I am wondering about the choice of 50% and 70% thresholds used to define a successful play in the formula for Success Rate.
Using a threshold percentage definition requires scale invariance - a 5-yard gain on 1st-and-10 should be equivalent to a 10-yard gain on 1st-and-20. The problem is that success does not appear to be scale-invariant, at least in college football.
I defined "success" as "getting another first down, or a touchdown, before turning the ball over (via int/fumble/downs/safety/etc.), punting, or attempting a field goal." I found that when looking at the past several years of play-by-play data via cfbstats, the plot of P(success) vs. YTG for each of 1st/2nd/3rd/4th down was best fit by a (scale-variant) exponential function, but was not well fit by a (scale-invariant) power function.

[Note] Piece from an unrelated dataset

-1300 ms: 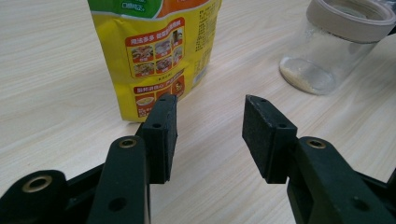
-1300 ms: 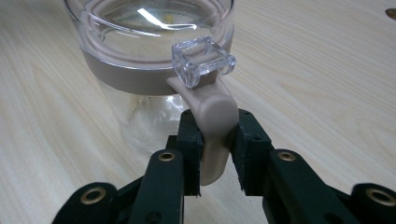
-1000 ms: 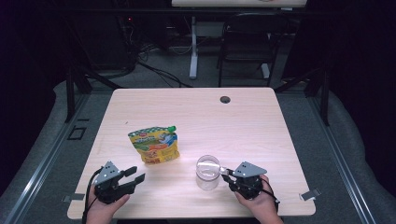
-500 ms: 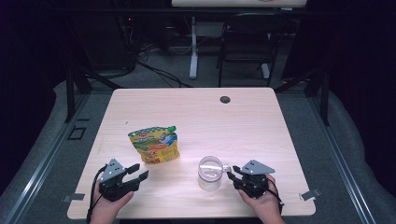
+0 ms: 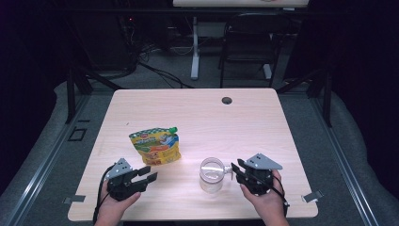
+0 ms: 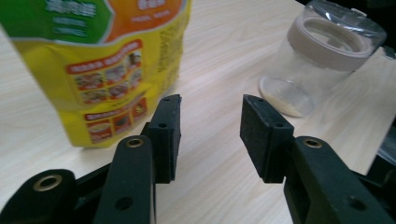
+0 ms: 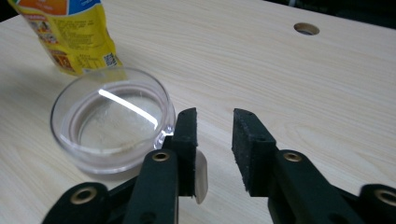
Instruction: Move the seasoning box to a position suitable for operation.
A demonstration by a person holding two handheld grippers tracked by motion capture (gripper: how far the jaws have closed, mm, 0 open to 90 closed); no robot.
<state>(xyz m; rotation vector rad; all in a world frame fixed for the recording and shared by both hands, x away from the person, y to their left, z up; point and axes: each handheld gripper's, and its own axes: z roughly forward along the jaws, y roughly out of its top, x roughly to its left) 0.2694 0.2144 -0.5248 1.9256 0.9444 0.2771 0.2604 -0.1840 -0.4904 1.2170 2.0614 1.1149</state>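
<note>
A yellow snack pouch (image 5: 154, 147) with a green cap lies flat left of the table's middle; in the left gripper view the pouch (image 6: 107, 60) fills the upper left. A clear glass jar (image 5: 211, 174) with a clear lid stands near the front edge. My left gripper (image 5: 148, 173) rests low, just in front of the pouch. Its jaws (image 6: 210, 107) have just been closing, stand open and hold nothing. My right gripper (image 5: 235, 167) sits right of the jar (image 7: 112, 121). Its jaws (image 7: 215, 121) have also been closing, stay open and empty, with the jar's clear tab (image 7: 201, 176) beside the left one.
The light wooden table (image 5: 197, 113) has a round cable hole (image 5: 227, 100) at the far side. Behind the table stand a dark chair (image 5: 249, 42) and a white desk leg (image 5: 194, 47) among cables on the floor. Metal rails run along both sides.
My right gripper has lifted a little beside the jar. The left gripper has barely shifted. The pouch and the jar stay where they were.
</note>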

Basically, I am wondering how I could get results that differ from "convention." The possibilities I came up with are:
1) I did not adjust for "garbage time," end-of-half, red zone, and other plays that artificially depress P(success), thus changing the shape of the curves
2) I am using a different definition of success than that used in Success Rate
3) P(success) curves are scale-invariant in NFL but not college football, so one of the assumptions made in converting Success Rate from an NFL stat to a CFB stat is invalid, but it works, so nobody cares
4) Success Rate is inherently scale-variant, but the current definition is relatively computationally simple and only slightly sacrifices accuracy, so the trade-off is worth it
5) Success Rate is inherently scale-variant, so one of the key assumptions of Success Rate is invalid, but it works, so nobody cares
6) I screwed up somewhere (in combining the csv files, in the R code, etc.)
Do any of the regulars here (or any other viewers) have any suspicions which of those (or something I didn't think of) is most likely? I suspect #2, but have no idea whether that's a better or worse definition of success than what's out there, or how to really use this new definition to come up with a new efficiency measure.